Os autores apresentam o caso de uma doente de 14 anos, admitida por anemia microcítica sintomática. A endoscopia digestiva alta revelou volumosa formação submucosa gástrica, tendo os estudos histológico e imunohistoquímico (c-Kit) estabelecido o diagnóstico de GIST. O estudo genético dirigido às mutações dos genes c-Kit e PDGFRA mostrou a ausência de ambas (tumor wild-type). O estadiamento imagiológico evidenciou a existência de adenopatias peri-tumorais e de metastização hepática. Após ressecção cirúrgica do tumor primitivo, iniciou-se terapêutica com imatinib, substituída posteriormente por sunitinib devido a progressão da doença. Após 18 meses de tratamento com este fármaco apresenta doença estabilizada mas sem regressão.
Quando comparados com os GIST no adulto, os GIST em idade pediátrica encerram múltiplas particularidades. Com base no caso clínico exposto, os autores salientam essas singularidades e as suas implicações práticas.

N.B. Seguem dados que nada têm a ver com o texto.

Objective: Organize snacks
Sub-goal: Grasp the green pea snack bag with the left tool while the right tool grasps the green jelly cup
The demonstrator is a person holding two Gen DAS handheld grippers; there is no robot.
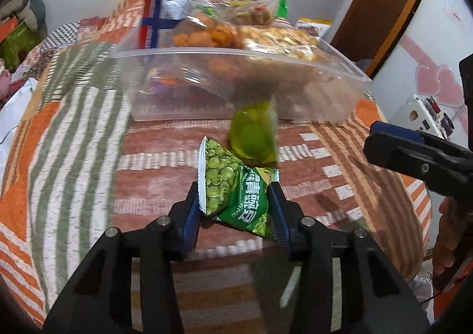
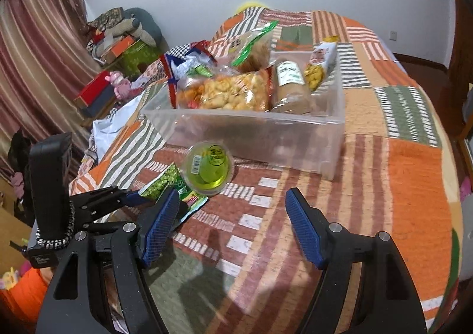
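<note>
- My left tool [image 1: 236, 203] squeezes the green pea bag [image 1: 233, 189].
- The clear bin [image 1: 236, 79] sits at 12 o'clock.
- My right tool [image 2: 233, 230] gapes wide, holding nothing.

- Even, moderately bright indoor light; no lamp or window shows.
- Soft gripper shadows fall on the patchwork quilt [image 2: 369, 201].
- The green jelly cup [image 1: 254, 135] is smeared by motion blur in the left wrist view and sharper in the right.
- Fisheye bending curves the walls; the corners go black.
</note>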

PALAVRAS-CHAVE: Tumor do estruma gastrointestinal; Pediatria;c-KIT
Abstract
Gastrointestinal stromal tumors (GIST) are the most frequent mesenchymal tumors in the digestive tract. Usually, they develop after the fourth decade of life and are particularly unusual in paediatric age.
The authors present the case of a 14-year old female patient admitted for symptomatic microcytic anemia. Upper gastrointestinal endoscopy showed a large gastric submucosal tumor. A diagnosis of GIST was made by histological and immunohistochemical (c-Kit) tests. Genetic assessment of c-Kit and PDGFRA mutations revealed the absence of both (wild-type tumor). The imagiologic staging showed peritumoral adenopathy and hepatic metastization. After surgical resection of the primitive tumor, imatinib therapy was started and later on replaced by sunitinib, due to disease progression. After 18 months of therapy with this drug the disease is stable but without regression.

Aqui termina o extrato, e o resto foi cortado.